In a file in a record file system, a systems analyst designs the records that may be used in a file. All application programs accessing the file, whether adding, reading, or updating records share an understanding of the design of the records. In IBM System/360 operating systems there is no restriction on the bit patterns composing the data record, i.e. there is no delimiter character; this is not always true in other software, e.g., certain record types for RCA File Control Processor (FCP) on the 301, RCA 501, 601 and 3301.

A file comes into existence when a file create request is issued to the file system. Information about the file may be included with the create request. This information may specify that the file has fixed-length records (all records are the same size) along with the size of the records. Alternatively, the specification may state that the records are of variable length, along with the maximum record length. Additional information including blocking factor, binary vs. text and the maximum number of records may be specified.

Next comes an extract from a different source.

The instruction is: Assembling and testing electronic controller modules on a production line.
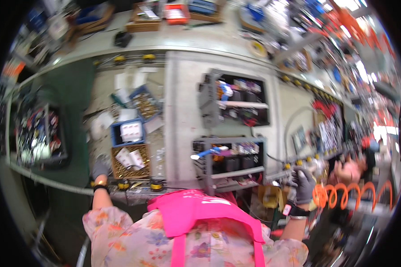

An application may be permitted to read only from beginning of a record; the next sequential read returns the next collection of data (record) that the designer intended to be grouped together. The application may also be permitted to write only at the beginning of a record.

Some operating systems require that library routines specific to the record format be included in the program. This means that a program originally expected to read a variable length record file cannot read a fixed length file. These operating systems must provide file system utilities for converting files between one format and another. This means copying the file (which requires additional storage space, time and coordination) may be necessary. Other systems associate the appropriate routine, based on the file organization, at execution time.

In either case, code to manage records is usually provided in protected routines to ensure file integrity.

A common application convention for text files represented as streams is to use a new line delimiter to separate or terminate records, commonly CR, CRLF or LF. Unfortunately, the CPU time required to parse for the record delimiter is significant and the exclusion of the record delimiter pattern from the data is frequently undesirable.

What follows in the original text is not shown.